• TASK BRIEF: Find the line in the entries below that contains "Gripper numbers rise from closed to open". Repeat it exactly, and every line after it through the line that contains "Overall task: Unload".

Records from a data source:
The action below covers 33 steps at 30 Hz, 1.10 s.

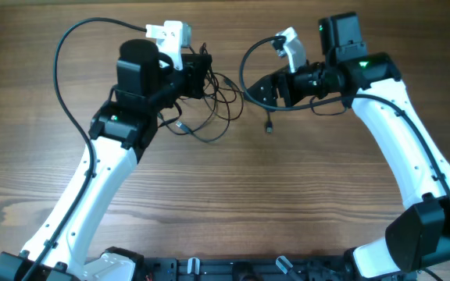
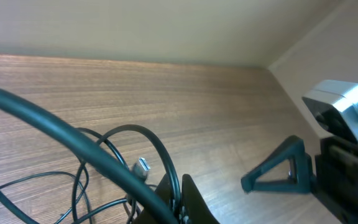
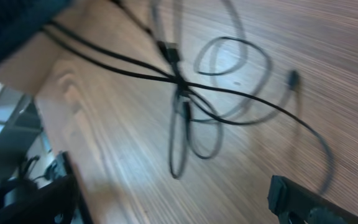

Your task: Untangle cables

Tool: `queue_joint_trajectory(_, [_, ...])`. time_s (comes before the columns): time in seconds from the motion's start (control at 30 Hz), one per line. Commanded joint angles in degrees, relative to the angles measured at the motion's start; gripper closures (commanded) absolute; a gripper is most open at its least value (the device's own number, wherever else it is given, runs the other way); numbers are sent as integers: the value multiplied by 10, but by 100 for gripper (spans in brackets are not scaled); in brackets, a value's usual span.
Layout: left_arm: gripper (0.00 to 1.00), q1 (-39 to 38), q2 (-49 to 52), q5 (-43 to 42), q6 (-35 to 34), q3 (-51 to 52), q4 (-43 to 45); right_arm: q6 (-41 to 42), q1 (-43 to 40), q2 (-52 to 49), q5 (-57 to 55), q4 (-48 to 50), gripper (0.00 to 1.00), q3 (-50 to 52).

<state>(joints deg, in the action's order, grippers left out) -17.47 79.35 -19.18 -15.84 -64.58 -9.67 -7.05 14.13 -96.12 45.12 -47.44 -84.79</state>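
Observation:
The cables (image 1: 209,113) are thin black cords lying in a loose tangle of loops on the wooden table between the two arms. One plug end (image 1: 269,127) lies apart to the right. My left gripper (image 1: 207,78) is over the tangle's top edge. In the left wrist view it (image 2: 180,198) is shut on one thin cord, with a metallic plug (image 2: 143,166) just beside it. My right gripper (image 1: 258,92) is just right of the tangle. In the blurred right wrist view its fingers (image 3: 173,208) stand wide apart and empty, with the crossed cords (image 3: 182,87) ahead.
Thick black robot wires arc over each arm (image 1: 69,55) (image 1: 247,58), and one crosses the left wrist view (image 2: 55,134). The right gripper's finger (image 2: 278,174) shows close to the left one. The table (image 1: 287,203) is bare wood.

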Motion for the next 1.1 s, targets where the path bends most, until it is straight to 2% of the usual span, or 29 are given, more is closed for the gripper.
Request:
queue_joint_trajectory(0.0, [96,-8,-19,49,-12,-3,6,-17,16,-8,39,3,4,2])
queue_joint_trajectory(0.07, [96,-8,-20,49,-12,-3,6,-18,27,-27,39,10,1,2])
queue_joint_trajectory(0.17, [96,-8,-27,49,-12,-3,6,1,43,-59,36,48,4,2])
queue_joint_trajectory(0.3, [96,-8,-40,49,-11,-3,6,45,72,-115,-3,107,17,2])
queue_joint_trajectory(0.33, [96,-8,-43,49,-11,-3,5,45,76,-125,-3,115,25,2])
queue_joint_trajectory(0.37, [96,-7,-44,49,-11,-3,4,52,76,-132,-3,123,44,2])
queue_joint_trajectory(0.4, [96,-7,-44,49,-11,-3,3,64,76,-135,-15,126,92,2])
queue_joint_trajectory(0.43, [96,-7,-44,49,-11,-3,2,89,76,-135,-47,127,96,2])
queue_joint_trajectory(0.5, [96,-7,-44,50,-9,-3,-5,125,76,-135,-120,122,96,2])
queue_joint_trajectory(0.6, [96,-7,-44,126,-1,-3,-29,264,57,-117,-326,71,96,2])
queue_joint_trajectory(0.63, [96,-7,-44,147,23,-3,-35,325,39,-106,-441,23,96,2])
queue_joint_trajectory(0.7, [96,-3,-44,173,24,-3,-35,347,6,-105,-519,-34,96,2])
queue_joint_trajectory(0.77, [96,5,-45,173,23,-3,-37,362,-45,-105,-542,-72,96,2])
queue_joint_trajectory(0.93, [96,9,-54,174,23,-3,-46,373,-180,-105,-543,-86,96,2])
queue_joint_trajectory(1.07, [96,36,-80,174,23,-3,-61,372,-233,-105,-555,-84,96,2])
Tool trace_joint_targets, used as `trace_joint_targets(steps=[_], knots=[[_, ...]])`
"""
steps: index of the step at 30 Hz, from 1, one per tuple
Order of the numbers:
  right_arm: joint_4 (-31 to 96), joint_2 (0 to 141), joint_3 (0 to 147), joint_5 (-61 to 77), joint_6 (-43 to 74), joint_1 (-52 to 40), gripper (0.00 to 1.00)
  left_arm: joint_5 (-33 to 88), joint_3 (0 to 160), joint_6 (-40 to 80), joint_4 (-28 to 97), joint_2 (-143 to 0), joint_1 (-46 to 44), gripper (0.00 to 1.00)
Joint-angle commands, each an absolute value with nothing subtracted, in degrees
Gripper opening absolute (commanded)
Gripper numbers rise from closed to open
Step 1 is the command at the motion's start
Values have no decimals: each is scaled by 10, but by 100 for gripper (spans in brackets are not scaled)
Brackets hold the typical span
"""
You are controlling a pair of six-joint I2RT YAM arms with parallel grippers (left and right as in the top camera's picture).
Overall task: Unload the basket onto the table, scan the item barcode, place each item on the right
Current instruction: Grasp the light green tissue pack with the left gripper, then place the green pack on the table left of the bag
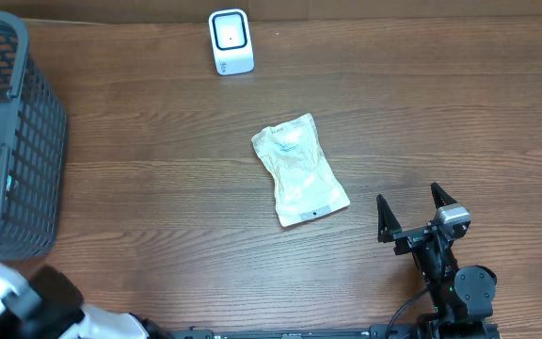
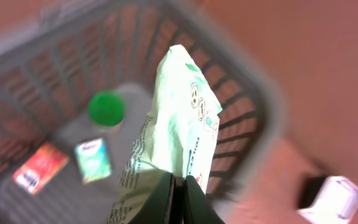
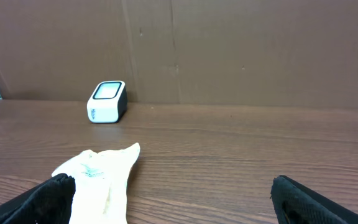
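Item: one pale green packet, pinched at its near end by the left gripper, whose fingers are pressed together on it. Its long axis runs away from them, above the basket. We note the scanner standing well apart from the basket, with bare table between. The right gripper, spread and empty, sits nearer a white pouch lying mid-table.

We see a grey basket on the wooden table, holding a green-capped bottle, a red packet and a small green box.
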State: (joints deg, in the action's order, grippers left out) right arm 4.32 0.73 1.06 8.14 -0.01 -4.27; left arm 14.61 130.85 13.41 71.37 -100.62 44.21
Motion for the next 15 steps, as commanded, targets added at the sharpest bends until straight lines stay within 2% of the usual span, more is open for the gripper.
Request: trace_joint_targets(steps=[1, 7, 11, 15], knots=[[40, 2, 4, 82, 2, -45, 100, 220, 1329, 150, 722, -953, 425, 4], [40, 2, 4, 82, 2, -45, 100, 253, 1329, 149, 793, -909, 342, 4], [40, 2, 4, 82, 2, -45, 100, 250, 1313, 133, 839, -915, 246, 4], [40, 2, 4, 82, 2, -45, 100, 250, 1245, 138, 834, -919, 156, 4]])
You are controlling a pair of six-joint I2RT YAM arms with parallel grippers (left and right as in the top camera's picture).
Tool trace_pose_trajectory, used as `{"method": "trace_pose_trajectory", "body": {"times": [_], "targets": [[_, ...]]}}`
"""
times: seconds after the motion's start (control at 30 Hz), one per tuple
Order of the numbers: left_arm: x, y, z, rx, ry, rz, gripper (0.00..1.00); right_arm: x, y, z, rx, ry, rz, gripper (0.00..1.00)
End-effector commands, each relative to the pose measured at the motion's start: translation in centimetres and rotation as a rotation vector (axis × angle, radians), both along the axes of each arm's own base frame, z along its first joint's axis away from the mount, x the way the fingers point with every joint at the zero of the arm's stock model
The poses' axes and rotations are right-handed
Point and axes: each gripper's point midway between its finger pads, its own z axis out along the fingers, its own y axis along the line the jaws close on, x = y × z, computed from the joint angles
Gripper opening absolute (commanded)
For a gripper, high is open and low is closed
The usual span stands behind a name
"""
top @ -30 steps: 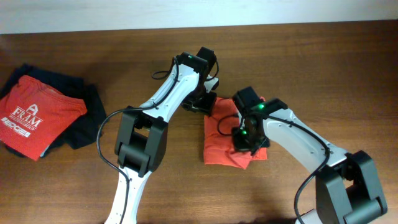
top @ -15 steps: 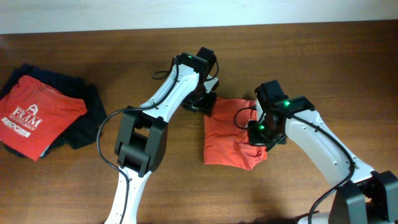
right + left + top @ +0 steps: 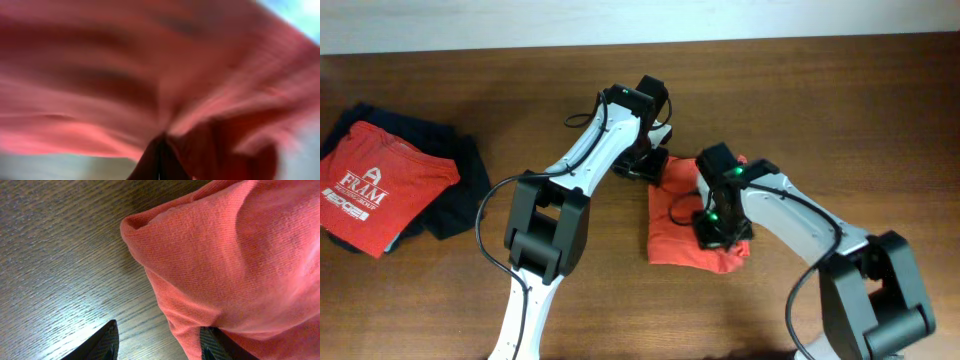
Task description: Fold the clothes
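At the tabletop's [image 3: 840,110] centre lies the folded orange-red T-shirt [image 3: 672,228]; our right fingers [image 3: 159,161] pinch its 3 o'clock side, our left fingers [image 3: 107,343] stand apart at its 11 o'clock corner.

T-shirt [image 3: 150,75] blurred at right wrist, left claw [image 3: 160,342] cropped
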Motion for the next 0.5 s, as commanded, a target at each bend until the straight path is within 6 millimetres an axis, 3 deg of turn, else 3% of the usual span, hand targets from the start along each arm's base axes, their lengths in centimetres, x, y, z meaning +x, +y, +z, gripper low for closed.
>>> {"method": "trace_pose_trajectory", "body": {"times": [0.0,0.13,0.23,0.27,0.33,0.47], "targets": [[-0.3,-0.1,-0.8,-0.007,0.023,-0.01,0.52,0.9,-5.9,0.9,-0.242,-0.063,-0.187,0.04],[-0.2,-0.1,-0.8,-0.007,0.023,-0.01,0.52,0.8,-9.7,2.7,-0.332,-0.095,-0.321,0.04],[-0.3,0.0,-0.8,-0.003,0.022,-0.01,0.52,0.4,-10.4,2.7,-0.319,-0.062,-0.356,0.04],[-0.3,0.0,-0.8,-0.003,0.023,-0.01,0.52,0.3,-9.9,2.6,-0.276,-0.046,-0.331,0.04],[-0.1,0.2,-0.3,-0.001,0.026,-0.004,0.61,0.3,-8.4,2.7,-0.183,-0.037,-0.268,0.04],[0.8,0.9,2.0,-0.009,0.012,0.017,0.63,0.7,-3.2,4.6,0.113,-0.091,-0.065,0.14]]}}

• WRITTEN RESPONSE:
Gripper numbers rise from closed to open
Step 1 is the command at the motion's start
Values have no decimals: each is scaled by 10, but by 100 for gripper (spans in brackets are not scaled)
Brackets hold the typical span
"""
You are controlling a pair of six-joint I2RT YAM arms with parallel grippers (left and right as in the top camera's picture).
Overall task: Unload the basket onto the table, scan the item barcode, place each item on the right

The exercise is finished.